ATT. In this file photo taken on February 25, 2010, Malian President Amadou Toumani Toure and his French counterpart Nicolas Sarkozy (unseen) give a press conference at the presidential palace in Bamako after French hostage Pierre Camatte was released by Mali with an exchange of islamists prisoners.

File photo by Eric Feferberg/Pool/AFP

Amadou Toumani Toure, a former soldier, first took charge of the country for a year in 1991, helping to overthrow the unpopular regime of Moussa Traore, who had been in power since 1968

Mali’s former president, Amadou Toumani Toure, who steered the Sahel nation to democracy and led it for a decade before being ousted in a coup, has died in Turkey aged 72, a family member and a doctor said on Tuesday, November 10.

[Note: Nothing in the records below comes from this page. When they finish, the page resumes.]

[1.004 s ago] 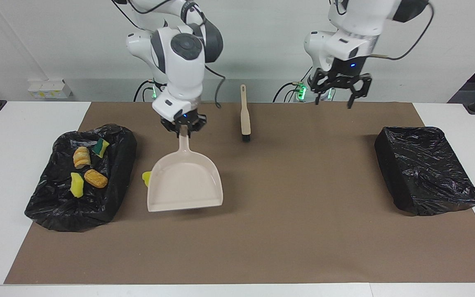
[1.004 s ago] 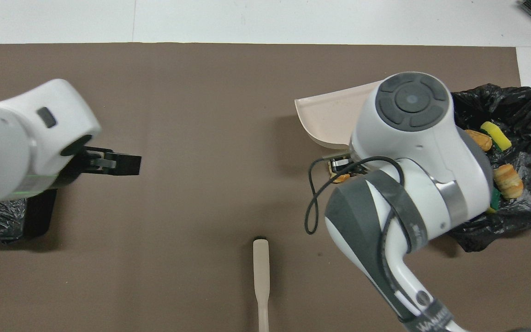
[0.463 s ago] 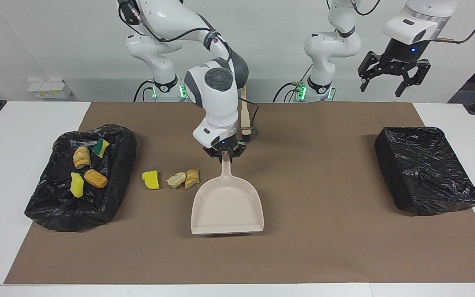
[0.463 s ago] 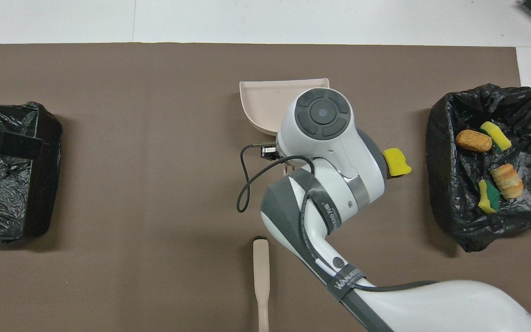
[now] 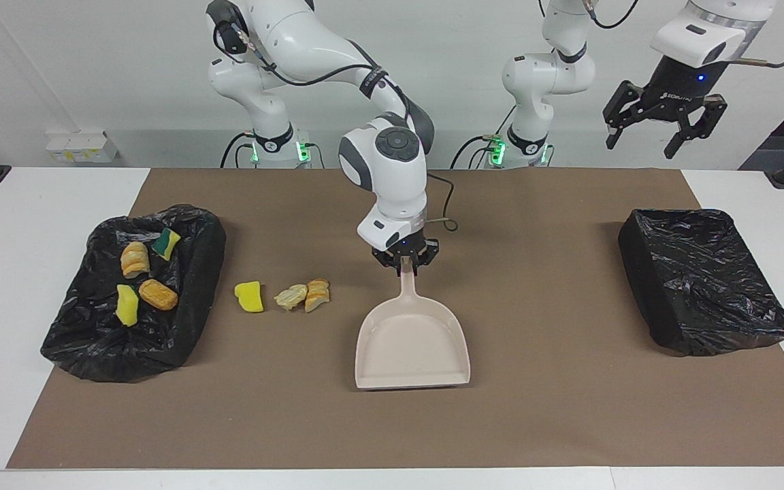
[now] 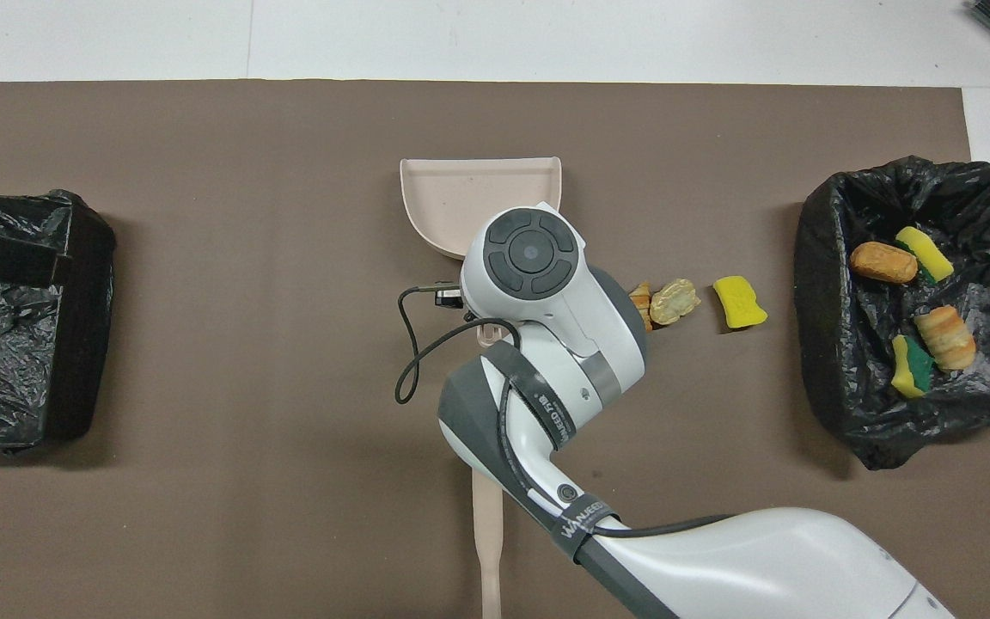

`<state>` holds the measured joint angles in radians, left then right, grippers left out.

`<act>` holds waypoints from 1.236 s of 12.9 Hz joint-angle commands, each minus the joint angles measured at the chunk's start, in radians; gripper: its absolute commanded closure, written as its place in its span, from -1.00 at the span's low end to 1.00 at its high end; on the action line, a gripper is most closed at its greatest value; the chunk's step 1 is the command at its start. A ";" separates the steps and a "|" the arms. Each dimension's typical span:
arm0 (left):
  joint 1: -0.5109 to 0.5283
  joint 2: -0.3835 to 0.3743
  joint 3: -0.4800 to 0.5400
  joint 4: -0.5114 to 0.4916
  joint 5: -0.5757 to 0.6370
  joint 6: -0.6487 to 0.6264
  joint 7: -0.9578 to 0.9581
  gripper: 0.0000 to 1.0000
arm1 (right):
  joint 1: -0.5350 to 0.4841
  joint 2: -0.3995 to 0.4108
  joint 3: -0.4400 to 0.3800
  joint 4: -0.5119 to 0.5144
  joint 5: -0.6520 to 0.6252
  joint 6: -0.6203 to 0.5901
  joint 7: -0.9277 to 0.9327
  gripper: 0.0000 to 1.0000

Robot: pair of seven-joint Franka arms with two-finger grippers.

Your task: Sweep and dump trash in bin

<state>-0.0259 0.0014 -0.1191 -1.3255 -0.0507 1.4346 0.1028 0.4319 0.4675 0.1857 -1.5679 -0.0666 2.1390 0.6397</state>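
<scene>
Pinched on the handle of the beige plastic dustpan [image 5: 412, 340], the right gripper [image 5: 405, 262] has its jaws pressed against that handle near the middle of the brown mat [image 5: 535, 408]; the left gripper [image 5: 664, 126] hangs with its jaws spread wide, waiting in the air above the mat's edge nearest the robots, at the left arm's end.

Going across the facing view from its left, the black-lined bin [image 5: 188, 327] sits at the mat's edge toward the right arm's end of the table. Four pieces of trash lie in it: a tan bread-like roll [image 5: 135, 259], a green-backed yellow sponge piece [image 5: 167, 243], a plain yellow sponge piece [image 5: 126, 304] and an orange-brown bread chunk [image 5: 158, 294]. On the mat just beside that bin lies a loose yellow sponge scrap [image 5: 249, 297], then a pale crumpled bread scrap [image 5: 290, 297] touching a striped bread chunk [image 5: 318, 295]. The dustpan comes next, its open lip toward the mat's edge farthest from the robots, apart from the loose scraps. A beige brush handle [image 6: 488, 550] shows in the overhead view at the mat's edge nearest the robots, partly under the right arm. A second black-lined bin [image 5: 698, 286] stands at the mat's corner toward the left arm's end.
</scene>
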 commanded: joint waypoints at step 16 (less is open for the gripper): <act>0.000 -0.067 -0.020 -0.063 -0.001 -0.065 -0.026 -1.00 | 0.020 -0.256 -0.003 -0.075 0.111 -0.296 -0.054 -1.00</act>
<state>-0.0227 -0.0459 -0.1288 -1.3603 -0.0504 1.3318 0.0893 0.4325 0.2765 0.1837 -1.6056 0.0035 1.9138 0.6007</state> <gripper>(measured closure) 0.000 0.000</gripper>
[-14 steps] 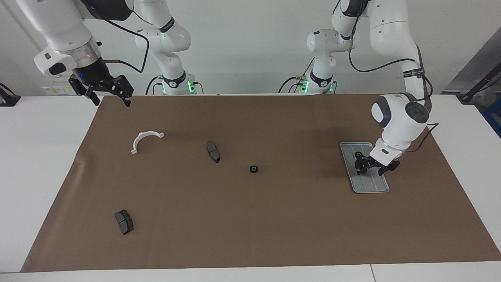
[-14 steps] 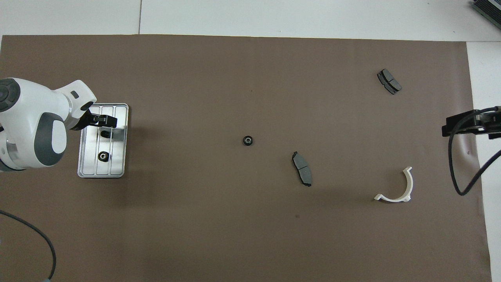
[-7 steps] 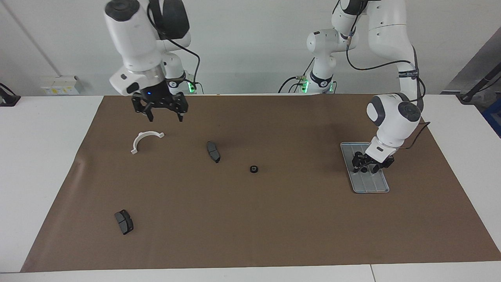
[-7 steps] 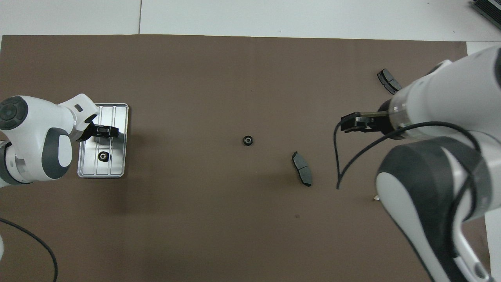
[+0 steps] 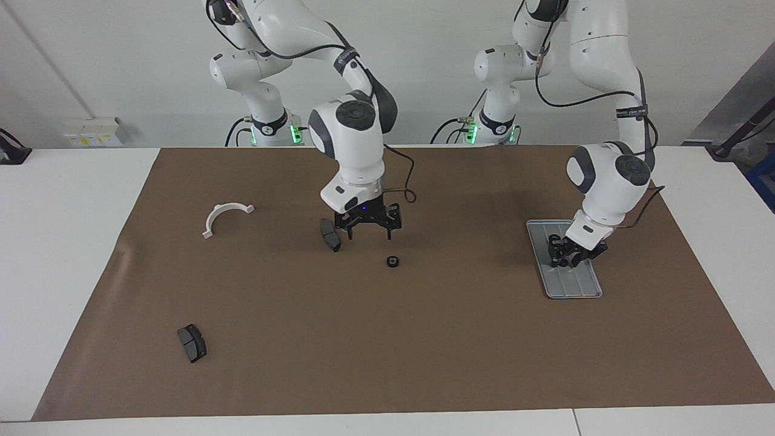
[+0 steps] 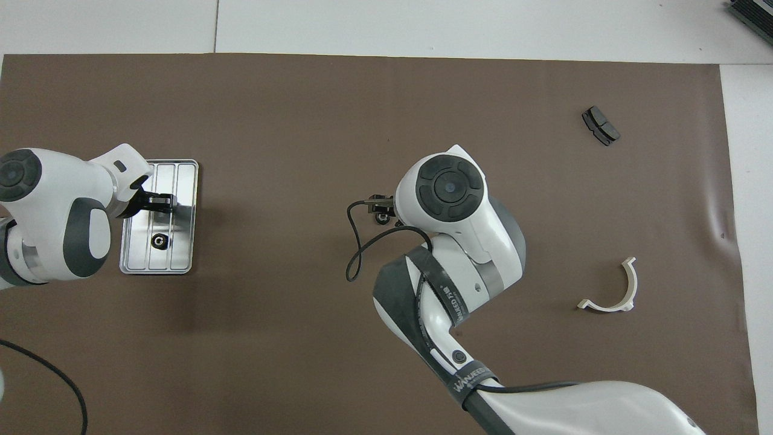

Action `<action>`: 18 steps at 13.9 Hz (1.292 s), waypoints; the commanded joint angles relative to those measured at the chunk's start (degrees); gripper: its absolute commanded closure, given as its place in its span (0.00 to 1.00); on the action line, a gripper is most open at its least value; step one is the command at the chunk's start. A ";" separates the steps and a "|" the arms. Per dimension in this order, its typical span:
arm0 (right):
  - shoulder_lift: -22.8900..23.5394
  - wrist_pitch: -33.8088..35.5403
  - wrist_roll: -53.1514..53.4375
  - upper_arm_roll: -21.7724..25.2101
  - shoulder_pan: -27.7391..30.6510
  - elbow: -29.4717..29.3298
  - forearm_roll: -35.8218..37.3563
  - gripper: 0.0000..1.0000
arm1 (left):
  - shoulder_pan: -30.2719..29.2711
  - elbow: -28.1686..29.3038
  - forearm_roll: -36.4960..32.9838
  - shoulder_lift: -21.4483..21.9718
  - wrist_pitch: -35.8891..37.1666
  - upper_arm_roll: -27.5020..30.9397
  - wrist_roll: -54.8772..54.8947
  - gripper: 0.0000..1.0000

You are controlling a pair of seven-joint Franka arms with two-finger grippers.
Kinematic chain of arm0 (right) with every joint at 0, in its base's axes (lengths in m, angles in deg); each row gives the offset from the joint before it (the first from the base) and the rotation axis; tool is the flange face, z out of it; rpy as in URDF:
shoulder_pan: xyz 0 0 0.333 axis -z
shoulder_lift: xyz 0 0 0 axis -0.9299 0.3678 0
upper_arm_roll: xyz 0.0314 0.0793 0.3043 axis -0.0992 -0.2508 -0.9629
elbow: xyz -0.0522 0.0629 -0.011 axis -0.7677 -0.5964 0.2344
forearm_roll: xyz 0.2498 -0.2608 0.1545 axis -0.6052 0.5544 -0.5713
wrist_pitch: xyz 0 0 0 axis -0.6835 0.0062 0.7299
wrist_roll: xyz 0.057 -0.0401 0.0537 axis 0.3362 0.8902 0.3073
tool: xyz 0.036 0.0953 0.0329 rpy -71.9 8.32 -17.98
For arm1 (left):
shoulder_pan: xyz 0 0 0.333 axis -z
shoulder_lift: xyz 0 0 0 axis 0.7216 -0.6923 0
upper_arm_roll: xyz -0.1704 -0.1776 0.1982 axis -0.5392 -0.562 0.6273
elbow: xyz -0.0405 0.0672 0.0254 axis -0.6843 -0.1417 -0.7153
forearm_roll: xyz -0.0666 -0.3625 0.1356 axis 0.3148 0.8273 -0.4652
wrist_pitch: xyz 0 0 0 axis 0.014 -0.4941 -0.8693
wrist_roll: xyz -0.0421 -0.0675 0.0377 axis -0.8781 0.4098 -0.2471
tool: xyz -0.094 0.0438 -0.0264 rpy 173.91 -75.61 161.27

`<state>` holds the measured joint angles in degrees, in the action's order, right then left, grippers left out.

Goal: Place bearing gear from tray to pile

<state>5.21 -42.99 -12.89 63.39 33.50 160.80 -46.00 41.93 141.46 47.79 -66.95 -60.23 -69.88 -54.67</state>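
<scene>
1. Facing view: right pincer (image 5: 369,229) has swung in a second from the tabletop corner at the right arm's end, robots' edge, to mid-tabletop; it now hangs fingers spread, empty, over the spot between a brake pad (image 5: 330,234) and the lone black gear (image 5: 393,261).
2. Overhead view: right arm now covers that brake pad; the gear (image 6: 381,217) barely peeks out at the pincer tip.
3. Left pincer (image 5: 571,253) is low over the tray (image 5: 576,286) near the left arm's end; it has shifted slightly toward the robots since a second ago. Fingers look drawn in around something dark, probably a gear, but grip cannot be told.
4. Tray in overhead (image 6: 183,217): one tray gear (image 6: 159,241) sits clear, nearer the robots; the second, seen a second ago, is now hidden under the left pincer (image 6: 158,202).
5. Judgement: pick on tray under way; pile is just that one mid-tabletop gear. Right arm crowding the drop spot risks a clash.
6. White half-ring bracket (image 5: 224,217) and second brake pad (image 5: 192,343) unmoved.
</scene>
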 commanded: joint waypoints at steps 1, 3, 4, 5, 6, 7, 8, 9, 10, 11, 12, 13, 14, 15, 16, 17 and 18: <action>5.92 -4.08 3.06 0.49 -2.52 -2.31 1.90 0.00 | -0.40 2.20 0.25 1.73 -1.41 -0.24 -0.43 0.64; 7.88 -7.00 5.10 0.40 -2.79 -2.23 3.75 0.00 | -0.40 2.20 0.25 1.73 -1.41 -0.32 -0.43 0.66; 8.06 -7.44 5.19 0.40 -2.61 -2.23 3.93 0.00 | -0.40 2.20 0.33 1.73 -1.41 -0.32 -0.43 0.68; 8.93 -8.23 5.45 0.40 -2.61 -2.23 4.02 0.00 | -0.40 2.20 0.33 1.65 -1.41 -0.24 -0.43 0.69; 9.81 -9.10 5.45 0.49 -2.70 -2.23 4.11 0.00 | -0.40 2.20 0.33 1.73 -1.41 -0.24 -0.35 0.73; 9.90 -9.20 5.54 0.40 -2.70 -2.05 4.11 0.00 | -0.40 2.20 0.25 1.73 -1.32 -0.24 -0.34 0.76; 9.90 -9.37 5.62 0.49 -2.79 -1.88 4.11 0.00 | -0.40 2.11 0.25 1.65 -1.32 -0.24 -0.34 0.79; 9.99 -9.55 5.63 0.49 -2.70 -1.79 4.11 0.01 | -0.40 1.94 0.25 1.65 -1.23 -0.24 -0.26 0.80; 9.99 -9.99 5.63 0.40 -2.70 -1.53 4.11 0.07 | -0.40 1.67 0.25 1.56 -0.97 -0.24 -0.26 0.83; 9.99 -10.34 5.71 0.49 -2.87 -1.26 4.11 0.16 | -0.40 1.50 0.25 1.56 -0.79 -0.24 -0.34 0.85; 10.08 -10.69 5.80 0.49 -2.88 -1.17 4.11 0.19 | -0.31 1.23 0.33 1.47 -0.70 -0.24 -0.34 0.87; 10.60 -11.04 6.15 0.49 -3.05 -1.17 4.11 0.28 | -0.22 0.80 0.25 1.38 -0.44 -0.24 -0.34 0.88; 10.61 -10.87 6.15 0.49 -2.96 -1.26 4.11 0.29 | -0.22 0.36 0.25 1.30 -0.18 -0.24 -0.34 0.89; 10.61 -10.96 6.24 0.49 -3.05 -1.26 4.11 0.29 | -0.14 -0.17 0.25 1.12 0.00 -0.24 -0.34 0.90; 10.61 -11.04 6.33 0.49 -3.05 -1.26 4.11 0.29 | -0.05 -1.31 0.25 0.94 0.35 -0.32 -0.34 0.91; 10.61 -11.05 7.02 0.49 -3.22 -1.17 4.11 0.31 | 0.04 -2.97 0.25 0.68 1.92 -0.32 -0.34 0.91; 10.61 -10.96 7.38 0.49 -3.23 -1.17 4.37 0.34 | 0.21 -5.08 0.25 0.24 4.20 -0.32 -0.43 0.91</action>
<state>15.33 -52.73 -8.07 63.91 30.49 159.78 -42.82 41.96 139.48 47.79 -66.74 -59.63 -70.10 -54.69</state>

Toure “died during the night of Monday to Tuesday in Turkey,” where he had been taken for health reasons, his nephew Oumar Toure told Agence France-Presse.

A doctor in Bamako said the former leader had recently undergone heart surgery in the city’s Luxembourg Hospital, which he had helped to found.

Although “everything seemed to be going well,” Toure was later transferred to Turkey for medical reasons, the doctor said.

“He took a regular flight to Turkey very recently. Unfortunately, he died overnight,” the source said.

Toure, a former soldier, first took charge of the country for a year in 1991, helping to overthrow the unpopular regime of Moussa Traore, who had been in power since 1968.

He took the helm of a transitional committee after the coup, exercising the duties of head of state and steering the country to elections, won in 1992 by Alpha Oumar Konare – the first democratically-chosen president in Mali’s post-independence history.

Universally known by his initials as ATT, Toure won presidential elections in 2002 and again in 2007.

But he was overthrown in 2012 by mutinous soldiers who accused him of failing to support their battle against both Tuareg rebels and jihadist insurgents.

The chaos that followed was hugely destructive for Mali’s poorly-equipped and demoralized army.

The jihadists swiftly overran the north of the country before being forced out in 2013 by French intervention.

They then regrouped and expanded into central Mali, a flashpoint region where they ignited bloody ethnic conflict, and then advanced into neighboring Burkina Faso and Niger.

Thousands have died and hundreds of thousands have fled their homes.

In August this year, a new chapter was written in Mali’s tale of chronic instability when the military ousted the elected president, Ibrahim Boubacar Keita, after mounting protests.

Some of the officers involved in this coup were also active in Toure’s overthrow, including the current regime’s No. 2, Colonel Malick Daw.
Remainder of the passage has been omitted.